__WHAT THE EXERCISE ASKS__
Look over the entries that follow. Report how many lines contain "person", with nothing else.

__Recorded data__
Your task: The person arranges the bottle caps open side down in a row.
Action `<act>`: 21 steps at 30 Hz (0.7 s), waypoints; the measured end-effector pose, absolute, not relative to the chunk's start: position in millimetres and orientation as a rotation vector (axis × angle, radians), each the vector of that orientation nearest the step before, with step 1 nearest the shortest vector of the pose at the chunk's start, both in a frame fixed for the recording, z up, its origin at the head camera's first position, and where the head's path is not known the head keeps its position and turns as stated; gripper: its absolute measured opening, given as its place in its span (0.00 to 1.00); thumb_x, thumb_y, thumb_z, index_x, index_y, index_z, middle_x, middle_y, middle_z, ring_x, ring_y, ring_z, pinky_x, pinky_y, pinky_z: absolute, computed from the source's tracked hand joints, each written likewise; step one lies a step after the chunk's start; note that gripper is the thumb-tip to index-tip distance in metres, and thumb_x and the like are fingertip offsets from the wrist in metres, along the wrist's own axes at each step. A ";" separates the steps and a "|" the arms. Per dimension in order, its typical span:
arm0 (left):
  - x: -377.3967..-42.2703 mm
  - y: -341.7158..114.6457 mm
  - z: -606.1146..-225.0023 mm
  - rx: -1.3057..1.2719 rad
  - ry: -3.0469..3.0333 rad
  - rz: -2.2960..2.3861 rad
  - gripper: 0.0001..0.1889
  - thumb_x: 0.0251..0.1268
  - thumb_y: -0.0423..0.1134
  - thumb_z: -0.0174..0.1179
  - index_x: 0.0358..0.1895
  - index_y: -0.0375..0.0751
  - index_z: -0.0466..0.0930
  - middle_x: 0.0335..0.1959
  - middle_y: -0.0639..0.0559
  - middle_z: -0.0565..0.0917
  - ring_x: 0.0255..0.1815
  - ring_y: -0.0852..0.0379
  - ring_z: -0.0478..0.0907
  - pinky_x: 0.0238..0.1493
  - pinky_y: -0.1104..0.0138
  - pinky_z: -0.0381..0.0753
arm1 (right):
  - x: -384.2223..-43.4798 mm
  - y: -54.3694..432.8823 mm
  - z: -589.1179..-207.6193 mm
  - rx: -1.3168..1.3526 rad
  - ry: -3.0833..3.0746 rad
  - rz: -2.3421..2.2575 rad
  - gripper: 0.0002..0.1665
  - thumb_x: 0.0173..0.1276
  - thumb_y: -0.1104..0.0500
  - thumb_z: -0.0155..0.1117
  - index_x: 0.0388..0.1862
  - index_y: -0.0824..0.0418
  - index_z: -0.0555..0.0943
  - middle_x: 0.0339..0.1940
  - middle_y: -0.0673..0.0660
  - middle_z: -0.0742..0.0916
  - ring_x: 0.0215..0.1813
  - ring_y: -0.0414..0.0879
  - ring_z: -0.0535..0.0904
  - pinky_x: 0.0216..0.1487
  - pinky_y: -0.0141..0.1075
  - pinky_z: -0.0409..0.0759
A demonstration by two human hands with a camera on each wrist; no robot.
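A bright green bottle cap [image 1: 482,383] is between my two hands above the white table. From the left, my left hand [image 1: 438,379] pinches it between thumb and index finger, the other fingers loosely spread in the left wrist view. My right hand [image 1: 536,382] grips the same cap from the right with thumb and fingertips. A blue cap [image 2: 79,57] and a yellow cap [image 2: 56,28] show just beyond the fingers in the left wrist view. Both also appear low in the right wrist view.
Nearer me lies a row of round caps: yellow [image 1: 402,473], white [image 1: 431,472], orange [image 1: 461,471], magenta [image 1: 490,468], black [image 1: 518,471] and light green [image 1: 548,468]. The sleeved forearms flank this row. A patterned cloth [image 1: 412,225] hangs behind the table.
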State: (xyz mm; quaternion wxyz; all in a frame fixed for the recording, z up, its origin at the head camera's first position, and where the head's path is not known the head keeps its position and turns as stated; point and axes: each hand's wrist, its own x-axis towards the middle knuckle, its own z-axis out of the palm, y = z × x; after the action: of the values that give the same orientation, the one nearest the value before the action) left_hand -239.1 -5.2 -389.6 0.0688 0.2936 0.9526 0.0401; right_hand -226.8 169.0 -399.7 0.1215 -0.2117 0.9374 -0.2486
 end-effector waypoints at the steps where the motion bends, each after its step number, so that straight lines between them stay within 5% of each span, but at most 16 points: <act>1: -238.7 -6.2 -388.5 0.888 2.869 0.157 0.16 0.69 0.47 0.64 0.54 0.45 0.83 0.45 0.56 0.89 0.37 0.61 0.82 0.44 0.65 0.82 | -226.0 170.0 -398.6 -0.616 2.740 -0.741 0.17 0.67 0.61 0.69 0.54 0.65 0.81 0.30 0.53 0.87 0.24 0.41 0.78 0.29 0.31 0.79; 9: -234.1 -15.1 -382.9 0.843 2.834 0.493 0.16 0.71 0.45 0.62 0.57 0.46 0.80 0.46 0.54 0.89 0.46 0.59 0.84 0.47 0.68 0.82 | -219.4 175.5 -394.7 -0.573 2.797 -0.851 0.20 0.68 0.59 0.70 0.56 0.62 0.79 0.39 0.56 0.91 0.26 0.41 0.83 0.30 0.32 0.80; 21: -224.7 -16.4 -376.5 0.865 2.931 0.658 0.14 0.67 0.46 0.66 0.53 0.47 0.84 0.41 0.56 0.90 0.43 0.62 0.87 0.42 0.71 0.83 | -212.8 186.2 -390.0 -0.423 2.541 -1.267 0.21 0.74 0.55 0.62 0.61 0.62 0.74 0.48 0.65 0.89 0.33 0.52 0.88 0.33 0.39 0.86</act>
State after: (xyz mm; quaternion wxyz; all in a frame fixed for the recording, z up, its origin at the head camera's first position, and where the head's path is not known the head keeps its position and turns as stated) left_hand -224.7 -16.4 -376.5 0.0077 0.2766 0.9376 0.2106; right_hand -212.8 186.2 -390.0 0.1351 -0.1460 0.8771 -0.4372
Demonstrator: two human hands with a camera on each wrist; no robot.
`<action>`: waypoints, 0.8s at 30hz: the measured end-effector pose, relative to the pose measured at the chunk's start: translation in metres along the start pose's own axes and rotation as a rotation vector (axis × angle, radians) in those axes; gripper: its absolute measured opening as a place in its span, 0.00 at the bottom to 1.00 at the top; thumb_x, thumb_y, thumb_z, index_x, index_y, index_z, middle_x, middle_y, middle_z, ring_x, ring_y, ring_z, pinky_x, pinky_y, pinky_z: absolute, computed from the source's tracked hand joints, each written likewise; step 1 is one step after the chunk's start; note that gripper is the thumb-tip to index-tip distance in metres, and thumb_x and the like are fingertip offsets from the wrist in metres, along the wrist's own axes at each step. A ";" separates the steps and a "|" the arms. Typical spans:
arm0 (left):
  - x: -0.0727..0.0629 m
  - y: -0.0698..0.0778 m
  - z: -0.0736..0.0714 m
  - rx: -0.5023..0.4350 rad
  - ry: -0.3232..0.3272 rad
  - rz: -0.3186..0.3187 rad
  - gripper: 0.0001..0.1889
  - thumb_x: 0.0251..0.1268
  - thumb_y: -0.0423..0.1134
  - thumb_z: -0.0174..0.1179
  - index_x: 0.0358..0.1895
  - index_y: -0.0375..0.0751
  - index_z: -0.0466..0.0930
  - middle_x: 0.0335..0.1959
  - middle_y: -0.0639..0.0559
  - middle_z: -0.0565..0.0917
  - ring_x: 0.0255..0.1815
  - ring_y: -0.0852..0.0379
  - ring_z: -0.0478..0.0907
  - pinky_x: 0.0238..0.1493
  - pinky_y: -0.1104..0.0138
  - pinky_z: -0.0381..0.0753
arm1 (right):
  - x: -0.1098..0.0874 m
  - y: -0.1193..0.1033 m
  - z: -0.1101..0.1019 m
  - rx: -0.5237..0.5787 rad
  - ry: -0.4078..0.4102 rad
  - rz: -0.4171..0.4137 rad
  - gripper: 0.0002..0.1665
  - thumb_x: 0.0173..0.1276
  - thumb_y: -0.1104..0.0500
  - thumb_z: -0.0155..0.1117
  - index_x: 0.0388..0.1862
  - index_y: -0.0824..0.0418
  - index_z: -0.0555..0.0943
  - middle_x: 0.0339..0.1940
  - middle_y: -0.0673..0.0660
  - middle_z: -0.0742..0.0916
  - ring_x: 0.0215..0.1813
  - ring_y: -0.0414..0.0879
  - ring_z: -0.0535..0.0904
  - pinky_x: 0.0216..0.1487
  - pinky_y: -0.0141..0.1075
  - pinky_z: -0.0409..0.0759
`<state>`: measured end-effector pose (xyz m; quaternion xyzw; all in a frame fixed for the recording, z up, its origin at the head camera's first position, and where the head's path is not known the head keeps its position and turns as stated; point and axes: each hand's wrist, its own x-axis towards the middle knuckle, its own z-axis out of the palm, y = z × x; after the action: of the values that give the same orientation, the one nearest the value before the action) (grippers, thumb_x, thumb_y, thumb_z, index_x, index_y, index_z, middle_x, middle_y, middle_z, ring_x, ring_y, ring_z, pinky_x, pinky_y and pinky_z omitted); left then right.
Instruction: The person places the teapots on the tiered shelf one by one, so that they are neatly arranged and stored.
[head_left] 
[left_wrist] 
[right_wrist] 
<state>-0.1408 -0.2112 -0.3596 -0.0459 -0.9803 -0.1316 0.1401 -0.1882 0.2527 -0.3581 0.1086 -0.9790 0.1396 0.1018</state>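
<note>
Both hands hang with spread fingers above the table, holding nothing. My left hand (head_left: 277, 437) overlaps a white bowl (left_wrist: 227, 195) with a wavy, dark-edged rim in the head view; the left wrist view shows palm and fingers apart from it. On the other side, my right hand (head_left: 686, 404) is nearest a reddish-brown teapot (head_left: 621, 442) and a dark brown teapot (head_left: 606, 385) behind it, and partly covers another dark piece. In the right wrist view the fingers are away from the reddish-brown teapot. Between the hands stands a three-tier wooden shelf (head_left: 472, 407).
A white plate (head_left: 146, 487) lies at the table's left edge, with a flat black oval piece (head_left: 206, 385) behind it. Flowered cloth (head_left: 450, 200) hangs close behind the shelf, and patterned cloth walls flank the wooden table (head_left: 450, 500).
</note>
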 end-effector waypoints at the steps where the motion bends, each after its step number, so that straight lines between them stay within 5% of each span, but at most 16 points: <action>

__ANSWER FOR THE TASK__
2